## What is being asked
Every line below should be repeated exactly.

## Material provided
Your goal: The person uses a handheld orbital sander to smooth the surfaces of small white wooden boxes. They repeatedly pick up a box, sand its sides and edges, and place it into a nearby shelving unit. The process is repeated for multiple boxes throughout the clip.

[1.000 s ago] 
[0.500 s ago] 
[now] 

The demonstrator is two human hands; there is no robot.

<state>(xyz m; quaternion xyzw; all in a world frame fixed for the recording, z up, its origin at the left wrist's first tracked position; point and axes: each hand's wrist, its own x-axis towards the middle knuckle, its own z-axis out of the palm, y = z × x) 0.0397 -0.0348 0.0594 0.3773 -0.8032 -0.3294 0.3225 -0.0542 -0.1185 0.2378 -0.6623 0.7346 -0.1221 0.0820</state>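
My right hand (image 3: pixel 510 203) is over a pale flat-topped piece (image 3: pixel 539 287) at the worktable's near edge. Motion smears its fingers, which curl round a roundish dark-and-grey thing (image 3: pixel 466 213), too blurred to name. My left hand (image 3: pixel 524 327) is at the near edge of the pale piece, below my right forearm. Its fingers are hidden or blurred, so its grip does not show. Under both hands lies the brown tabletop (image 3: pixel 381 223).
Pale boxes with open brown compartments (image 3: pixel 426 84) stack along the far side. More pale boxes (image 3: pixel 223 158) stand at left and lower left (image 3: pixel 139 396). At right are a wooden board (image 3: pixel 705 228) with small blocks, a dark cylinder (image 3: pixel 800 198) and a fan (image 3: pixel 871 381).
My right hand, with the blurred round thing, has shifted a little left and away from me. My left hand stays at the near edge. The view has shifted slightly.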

## Response to this exercise
Your goal: The person uses a handheld orbital sander to smooth the surfaces of small white wooden boxes. They repeatedly pick up a box, sand its sides and edges, and place it into a nearby shelving unit. The process is repeated for multiple boxes throughout the clip.

[1.000 s ago] 
[0.500 s ago] 
[now] 

The demonstrator is two human hands; there is no robot.

<state>(xyz m; quaternion xyzw; all in a world frame fixed for the recording, z up, its origin at the left wrist's first tracked position; point and axes: each hand's wrist, its own x-axis towards the middle knuckle, its own z-axis out of the palm, y = z × x) 0.0397 -0.0348 0.0594 0.3773 -0.8032 -0.3294 0.3225 -0.0542 -0.1185 0.2378 -0.6623 0.7346 -0.1221 0.0820</state>
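My right hand (image 3: pixel 510 203) is over a pale flat-topped piece (image 3: pixel 539 287) at the worktable's near edge. Motion smears its fingers, which curl round a roundish dark-and-grey thing (image 3: pixel 466 213), too blurred to name. My left hand (image 3: pixel 524 327) is at the near edge of the pale piece, below my right forearm. Its fingers are hidden or blurred, so its grip does not show. Under both hands lies the brown tabletop (image 3: pixel 381 223).
Pale boxes with open brown compartments (image 3: pixel 426 84) stack along the far side. More pale boxes (image 3: pixel 223 158) stand at left and lower left (image 3: pixel 139 396). At right are a wooden board (image 3: pixel 705 228) with small blocks, a dark cylinder (image 3: pixel 800 198) and a fan (image 3: pixel 871 381).
My right hand, with the blurred round thing, has shifted a little left and away from me. My left hand stays at the near edge. The view has shifted slightly.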

This completes the answer to the exercise.